*What you should do:* Leaving out the pictures, transcribe all of the records faithfully.

*Records supplied:*
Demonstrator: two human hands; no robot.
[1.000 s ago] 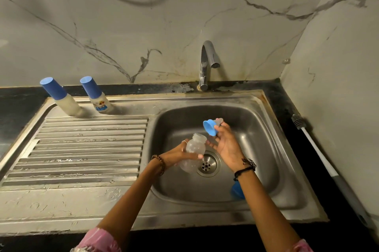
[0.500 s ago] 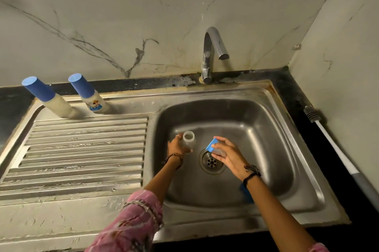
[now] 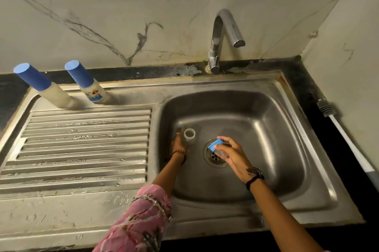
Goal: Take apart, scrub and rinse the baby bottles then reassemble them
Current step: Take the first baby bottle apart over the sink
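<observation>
In the steel sink (image 3: 256, 108), the left hand (image 3: 178, 143) grips the open bottle (image 3: 189, 136) upright; the right hand (image 3: 229, 152) pinches its blue collar (image 3: 215, 144) over the drain (image 3: 215, 156). Disassembly looks done; scrubbing likely needs the brush (image 3: 348, 145).

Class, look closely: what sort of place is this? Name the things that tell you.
Most likely a home kitchen: a steel sink with a ribbed draining board, a tap, and marbled wall tiles behind.
</observation>
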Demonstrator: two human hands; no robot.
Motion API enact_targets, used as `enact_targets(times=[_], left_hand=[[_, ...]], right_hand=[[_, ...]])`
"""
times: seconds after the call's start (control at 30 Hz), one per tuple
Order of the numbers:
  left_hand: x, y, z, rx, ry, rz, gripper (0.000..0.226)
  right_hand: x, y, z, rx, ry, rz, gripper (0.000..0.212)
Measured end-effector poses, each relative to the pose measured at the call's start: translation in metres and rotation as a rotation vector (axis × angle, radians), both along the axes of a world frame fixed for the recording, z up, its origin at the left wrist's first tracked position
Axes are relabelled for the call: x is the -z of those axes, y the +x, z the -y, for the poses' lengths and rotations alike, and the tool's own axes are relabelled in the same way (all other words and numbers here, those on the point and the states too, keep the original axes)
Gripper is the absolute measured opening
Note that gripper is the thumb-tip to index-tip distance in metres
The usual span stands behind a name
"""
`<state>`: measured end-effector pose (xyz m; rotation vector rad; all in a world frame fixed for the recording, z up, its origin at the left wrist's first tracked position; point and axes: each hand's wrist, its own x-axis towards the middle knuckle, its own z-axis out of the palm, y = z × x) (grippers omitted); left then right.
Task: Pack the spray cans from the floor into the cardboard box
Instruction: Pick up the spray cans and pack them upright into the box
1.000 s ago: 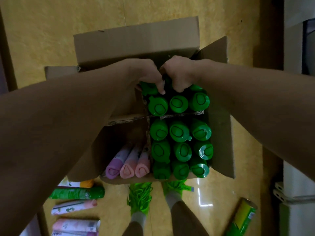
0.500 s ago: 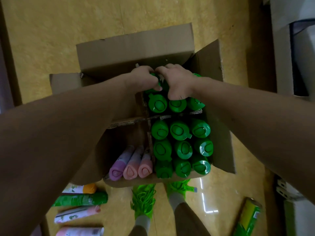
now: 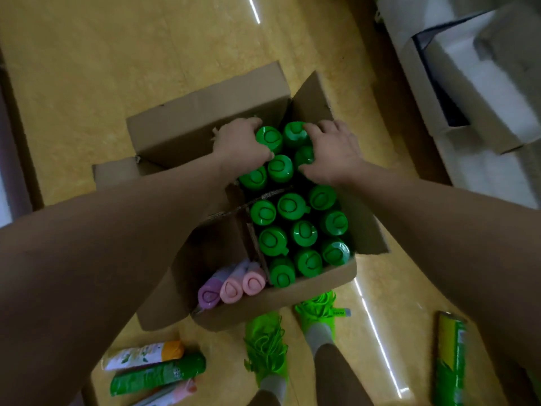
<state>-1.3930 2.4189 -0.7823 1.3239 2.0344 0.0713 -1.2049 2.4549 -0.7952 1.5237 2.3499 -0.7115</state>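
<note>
An open cardboard box [image 3: 205,118] with inner dividers stands on the floor. Its right compartments hold several upright green-capped spray cans [image 3: 304,232]. Three pink and purple cans [image 3: 231,288] lean in the near-left compartment. In the far-right compartment my left hand [image 3: 238,145] grips a green can [image 3: 268,138] from the left. My right hand [image 3: 335,155] curls over two neighbouring green cans [image 3: 295,132] from the right. On the floor lie an orange-capped white can [image 3: 143,354], a green can [image 3: 158,373], a pink can [image 3: 175,394] and, at the right, a green-yellow can [image 3: 450,358].
My feet in bright green shoes [image 3: 266,347] stand at the box's near edge. White boxes and packing [image 3: 483,83] line the right side. Yellow floor [image 3: 146,39] stretches beyond the box. The box's flaps [image 3: 310,98] stand open.
Both hands have moved slightly apart over the far-right compartment, so more green caps show between them. The view has pulled back from the box.
</note>
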Motion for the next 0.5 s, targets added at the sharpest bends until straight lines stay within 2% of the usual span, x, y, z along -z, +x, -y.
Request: enact_targets(times=[0.27,0.5], left_hand=[[-0.019,0.144,0.034,0.490,0.060,-0.092,0.086],[-0.011,0.295,0.108,0.849,0.032,-0.041,0.084]], right_hand=[[-0.023,0.129,0.098,0.436,-0.060,-0.003,0.079],[-0.008,0.249,0.253,0.952,-0.159,0.038,0.081]])
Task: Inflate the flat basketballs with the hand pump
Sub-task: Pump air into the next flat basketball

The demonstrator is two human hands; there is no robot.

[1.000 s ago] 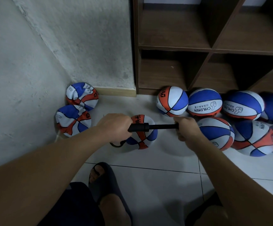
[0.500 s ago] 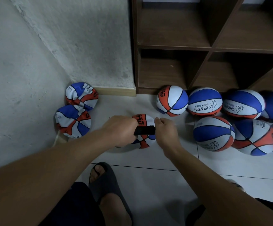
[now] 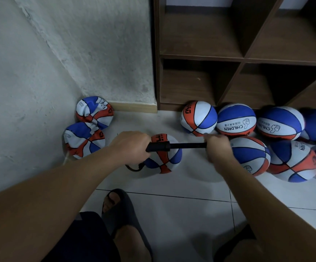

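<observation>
Over the tiled floor (image 3: 172, 205), your left hand (image 3: 129, 146) grips the pump (image 3: 159, 147) barrel; your right hand (image 3: 217, 148) clasps its extended handle.

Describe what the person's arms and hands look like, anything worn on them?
Both forearms are bare, with no sleeves in view. The left hand and right hand wear no gloves, and no watch, ring or wristband shows. The right hand is slightly blurred.

Sports storeroom, basketballs (image 3: 236, 120) on tiled floor (image 3: 172, 214), cubby shelving (image 3: 242, 59)
</observation>
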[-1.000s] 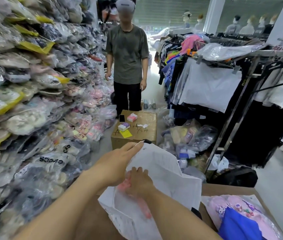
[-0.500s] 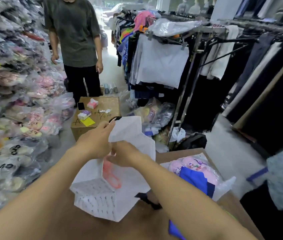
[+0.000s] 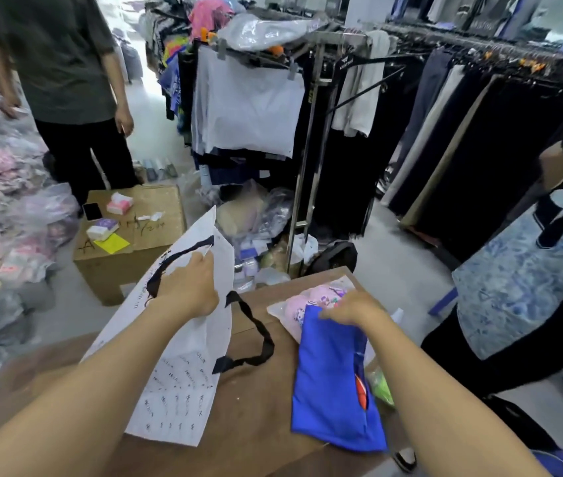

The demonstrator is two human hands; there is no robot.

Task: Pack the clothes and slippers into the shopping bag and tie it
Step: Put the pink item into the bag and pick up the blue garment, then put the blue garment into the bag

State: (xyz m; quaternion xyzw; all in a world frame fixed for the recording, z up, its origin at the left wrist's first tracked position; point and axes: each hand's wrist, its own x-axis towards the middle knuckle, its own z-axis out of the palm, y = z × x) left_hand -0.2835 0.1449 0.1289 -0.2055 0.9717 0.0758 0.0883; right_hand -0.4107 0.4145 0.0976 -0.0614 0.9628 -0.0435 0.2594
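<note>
At the centre of the frame the white shopping bag [image 3: 183, 383] stands tilted on the brown desk [image 3: 256, 407], its lower face printed with rows of small dark lettering and its mouth pointing toward the upper middle. The left hand [image 3: 187, 290] is closed around the bag's upper edge where one black strap handle [image 3: 176, 259] is attached; the other black handle [image 3: 256, 339] hangs in a loose loop onto the desk just right of the bag. In the lower right of the frame lies a folded bright blue garment [image 3: 328, 390] with a bit of red-orange showing at its right edge. The right hand [image 3: 352, 309] rests fingers-down on the garment's top edge, fingers curled; whether it actually grips the cloth cannot be told. Under and just above the garment sits a clear plastic packet of pink slippers [image 3: 311, 299] with cartoon trim. A green item [image 3: 381, 387] peeks out at the garment's right side.
</note>
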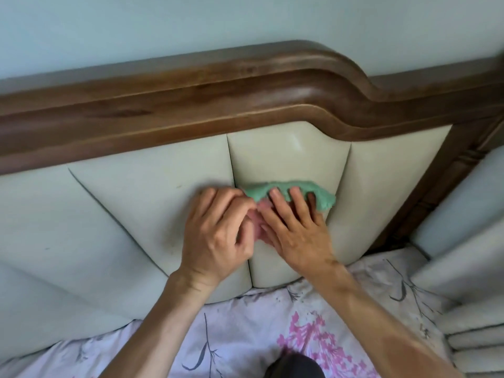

*Expected answer:*
Demonstrator: two human hands; no robot.
[1.000 s ago] 
[0.500 s ago] 
[now] 
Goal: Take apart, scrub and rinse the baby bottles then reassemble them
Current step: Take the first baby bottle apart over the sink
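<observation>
In the steel sink (image 3: 256, 108), the left hand (image 3: 178, 143) grips the open bottle (image 3: 189, 136) upright; the right hand (image 3: 229, 152) pinches its blue collar (image 3: 215, 144) over the drain (image 3: 215, 156). Disassembly looks done; scrubbing likely needs the brush (image 3: 348, 145).

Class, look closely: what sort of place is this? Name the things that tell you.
Most likely a home kitchen: a steel sink with a ribbed draining board, a tap, and marbled wall tiles behind.
</observation>
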Demonstrator: two human hands; no robot.
Motion API enact_targets, used as `enact_targets(times=[_], left_hand=[[_, ...]], right_hand=[[_, ...]])`
"""
times: seconds after the call's start (control at 30 Hz), one per tuple
Order of the numbers:
  left_hand: x, y, z, rx, ry, rz, gripper (0.000..0.226)
  right_hand: x, y, z, rx, ry, rz, gripper (0.000..0.212)
Measured end-effector poses, each relative to the pose measured at the call's start: translation in metres and rotation as a rotation vector (axis × angle, radians), both along the axes of a world frame fixed for the recording, z up, its origin at the left wrist's first tracked position
Axes are relabelled for the call: x is the -z of those axes, y the +x, z the -y, for the poses' lengths and rotations alike, and the tool's own axes are relabelled in the same way (all other words and numbers here, those on the point and the states too, keep the original axes)
Gripper is the absolute measured opening
Note that gripper is the thumb-tip to index-tip distance in metres
The usual span stands behind a name
"""
`<state>`: measured end-effector pose (xyz m; rotation vector rad; all in a world frame fixed for the recording, z up, its origin at the left wrist's first tracked position; point and axes: each hand's wrist, its own x-axis towards the middle knuckle, its own z-axis out of the palm, y = z × x) (grippers omitted); left then right.
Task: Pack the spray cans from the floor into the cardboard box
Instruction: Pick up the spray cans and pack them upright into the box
1.000 s ago: 
0.500 s ago: 
now: 
<state>-1.3930 2.4189 -0.7823 1.3239 2.0344 0.0713 -1.2049 2.4549 -0.7952 1.5237 2.3499 -0.7115</state>
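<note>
An open cardboard box [image 3: 205,118] with inner dividers stands on the floor. Its right compartments hold several upright green-capped spray cans [image 3: 304,232]. Three pink and purple cans [image 3: 231,288] lean in the near-left compartment. In the far-right compartment my left hand [image 3: 238,145] grips a green can [image 3: 268,138] from the left. My right hand [image 3: 335,155] curls over two neighbouring green cans [image 3: 295,132] from the right. On the floor lie an orange-capped white can [image 3: 143,354], a green can [image 3: 158,373], a pink can [image 3: 175,394] and, at the right, a green-yellow can [image 3: 450,358].
My feet in bright green shoes [image 3: 266,347] stand at the box's near edge. White boxes and packing [image 3: 483,83] line the right side. Yellow floor [image 3: 146,39] stretches beyond the box. The box's flaps [image 3: 310,98] stand open.
Both hands have moved slightly apart over the far-right compartment, so more green caps show between them. The view has pulled back from the box.
</note>
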Motion for the next 0.5 s, targets added at the sharpest bends until straight lines stay within 2% of the usual span, x, y, z along -z, +x, -y.
Request: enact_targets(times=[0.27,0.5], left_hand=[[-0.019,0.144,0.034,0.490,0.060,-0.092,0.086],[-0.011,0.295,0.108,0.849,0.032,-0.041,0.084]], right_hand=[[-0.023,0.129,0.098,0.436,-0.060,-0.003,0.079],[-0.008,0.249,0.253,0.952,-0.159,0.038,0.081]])
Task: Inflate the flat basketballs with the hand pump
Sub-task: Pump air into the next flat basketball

The demonstrator is two human hands; there is no robot.

[1.000 s ago] 
[0.500 s ago] 
[now] 

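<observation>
Over the tiled floor (image 3: 172, 205), your left hand (image 3: 129, 146) grips the pump (image 3: 159, 147) barrel; your right hand (image 3: 217, 148) clasps its extended handle.

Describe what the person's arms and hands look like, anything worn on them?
Both forearms are bare, with no sleeves in view. The left hand and right hand wear no gloves, and no watch, ring or wristband shows. The right hand is slightly blurred.

Sports storeroom, basketballs (image 3: 236, 120) on tiled floor (image 3: 172, 214), cubby shelving (image 3: 242, 59)
</observation>
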[-1.000s] 
[-0.500s] 
[+0.000s] 

The demonstrator is two human hands; there is no robot.

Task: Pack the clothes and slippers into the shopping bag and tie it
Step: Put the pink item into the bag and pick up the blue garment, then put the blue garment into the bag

State: (xyz m; quaternion xyzw; all in a world frame fixed for the recording, z up, its origin at the left wrist's first tracked position; point and axes: each hand's wrist, its own x-axis towards the middle knuckle, its own z-axis out of the palm, y = z × x) left_hand -0.2835 0.1449 0.1289 -0.2055 0.9717 0.0758 0.0883; right_hand -0.4107 0.4145 0.0976 -0.0614 0.9628 -0.0435 0.2594
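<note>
At the centre of the frame the white shopping bag [image 3: 183, 383] stands tilted on the brown desk [image 3: 256, 407], its lower face printed with rows of small dark lettering and its mouth pointing toward the upper middle. The left hand [image 3: 187, 290] is closed around the bag's upper edge where one black strap handle [image 3: 176, 259] is attached; the other black handle [image 3: 256, 339] hangs in a loose loop onto the desk just right of the bag. In the lower right of the frame lies a folded bright blue garment [image 3: 328, 390] with a bit of red-orange showing at its right edge. The right hand [image 3: 352, 309] rests fingers-down on the garment's top edge, fingers curled; whether it actually grips the cloth cannot be told. Under and just above the garment sits a clear plastic packet of pink slippers [image 3: 311, 299] with cartoon trim. A green item [image 3: 381, 387] peeks out at the garment's right side.
</note>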

Nothing more remains to be added to this answer.